Семенов не приходил, но прислал кого-то с несколькими рукописями и с короткой запиской: «Постарайтесь перепечатать недели в три. Пришлю еще».
— Да кто он такой, этот твой Семенов? — все допытывался Григорий Михайлович. — Где он служит?
— Не знаю! — пожимала плечами Евлалия Григорьевна, краснея от этого «твой».
— Как же так? Живет-то он где? Хоть номер телефона надо узнать. Может быть, понадобится что-нибудь или… или…
Жизнь пошла очень мирно, и Евлалия Григорьевна была бы даже счастлива, если бы ее не мучила та таинственность, которую она повышенно остро чувствовала. Какие-то люди разыгрывали какую-то игру, в которой она была пешкой. Эту пешку переставляли, куда хотели, и безропотная пешка переходила с одной клетки доски на другую, ничего не понимая и мучась своим непониманием.
Мучил Евлалию Григорьевну также и Григорий Михайлович. Видя, что теперь у дочери есть деньги, он не только бесцеремонно, но даже строго и повелительно стал требовать их у нее. Из первого же заработка она сама подарила ему сто рублей, но, вероятно, они скоро разошлись у него, потому что он чуть ли не через неделю сказал небрежно:
— Дай мне рублей пятьдесят…
И добавил таким тоном, словно она была в чем-то виновата и он ее в чем-то обвинял:
— У меня даже на табак нет!
У него были женщины, на которых он тратился: угощения и подарки.
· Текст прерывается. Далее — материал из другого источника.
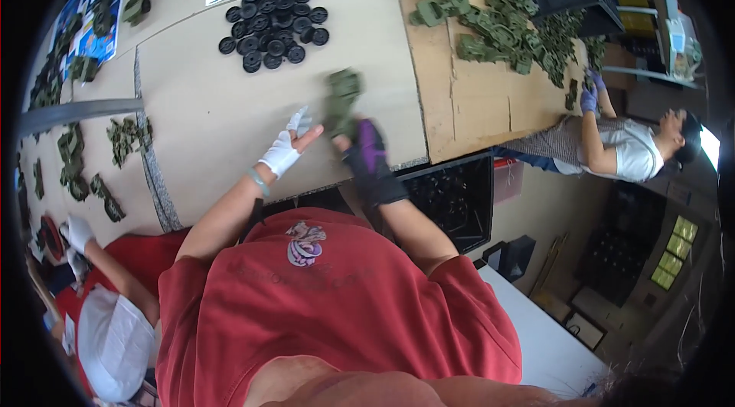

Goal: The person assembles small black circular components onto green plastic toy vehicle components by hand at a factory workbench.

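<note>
In my right hand (370,160), gloved in black and purple with the thumb bare, is an olive-green plastic toy vehicle body (342,97), smeared by motion. It stands out beyond my fingers over the table. My left hand (289,148) is just left of it, in a white glove with a bare thumb. Its fingers are apart and hold nothing; I cannot tell whether the thumb touches the toy. Farther off on the table lies a pile of black toy wheels (277,16).
Green vehicle parts (501,28) heap up on cardboard (467,112) at the right, beside a tipped black bin (574,1). A purple-gloved co-worker (612,139) works there; another person (115,330) is at my left near more green parts (73,158). A black crate (452,204) sits below the table edge.
</note>
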Demonstrator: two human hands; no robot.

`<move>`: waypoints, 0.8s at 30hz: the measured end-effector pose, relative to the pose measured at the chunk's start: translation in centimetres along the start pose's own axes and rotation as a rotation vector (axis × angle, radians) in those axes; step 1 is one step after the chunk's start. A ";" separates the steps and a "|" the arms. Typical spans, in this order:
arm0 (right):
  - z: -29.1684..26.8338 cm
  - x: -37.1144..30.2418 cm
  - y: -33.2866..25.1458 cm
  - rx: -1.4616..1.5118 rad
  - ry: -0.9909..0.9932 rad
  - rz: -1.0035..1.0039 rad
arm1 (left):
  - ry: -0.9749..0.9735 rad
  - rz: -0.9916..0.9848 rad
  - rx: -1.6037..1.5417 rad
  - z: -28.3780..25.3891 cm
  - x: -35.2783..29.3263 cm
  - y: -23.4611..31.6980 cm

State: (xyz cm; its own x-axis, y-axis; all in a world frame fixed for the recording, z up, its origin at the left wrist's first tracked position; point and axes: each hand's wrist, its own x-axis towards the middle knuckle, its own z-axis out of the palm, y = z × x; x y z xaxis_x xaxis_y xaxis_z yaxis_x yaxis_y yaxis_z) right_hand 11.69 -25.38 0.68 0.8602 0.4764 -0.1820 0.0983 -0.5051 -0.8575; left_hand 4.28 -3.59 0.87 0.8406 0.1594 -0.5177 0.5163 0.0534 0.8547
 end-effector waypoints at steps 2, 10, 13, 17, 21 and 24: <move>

Он очень любил при своих посещениях быть щедрым и беззаботным барином старых времен, видя в том «стиль». Одной из его любовниц была молодая студентка театрального института, которую он учил «быть барышней», а другая — уже пожилая дама, лет за сорок, служившая плановиком в кожтресте. Приходя к ним в гости на вечерок, он всегда приносил с собой или бутылку советского шампанского, или легкую закуску к чаю, или конфеты. И всегда раздраженно бурчал на то, что советское шампанское так же отвратительно, «как и их ситро», от которого оно отличается только названием, что закуска «убого примитивна», а конфеты «даже по виду не похожи на конфеты». Все это было, конечно, правдой, но тем не менее каждый визит обходился ему рублей в двадцать — тридцать. А кроме того, ему было нужно тратить деньги и на себя.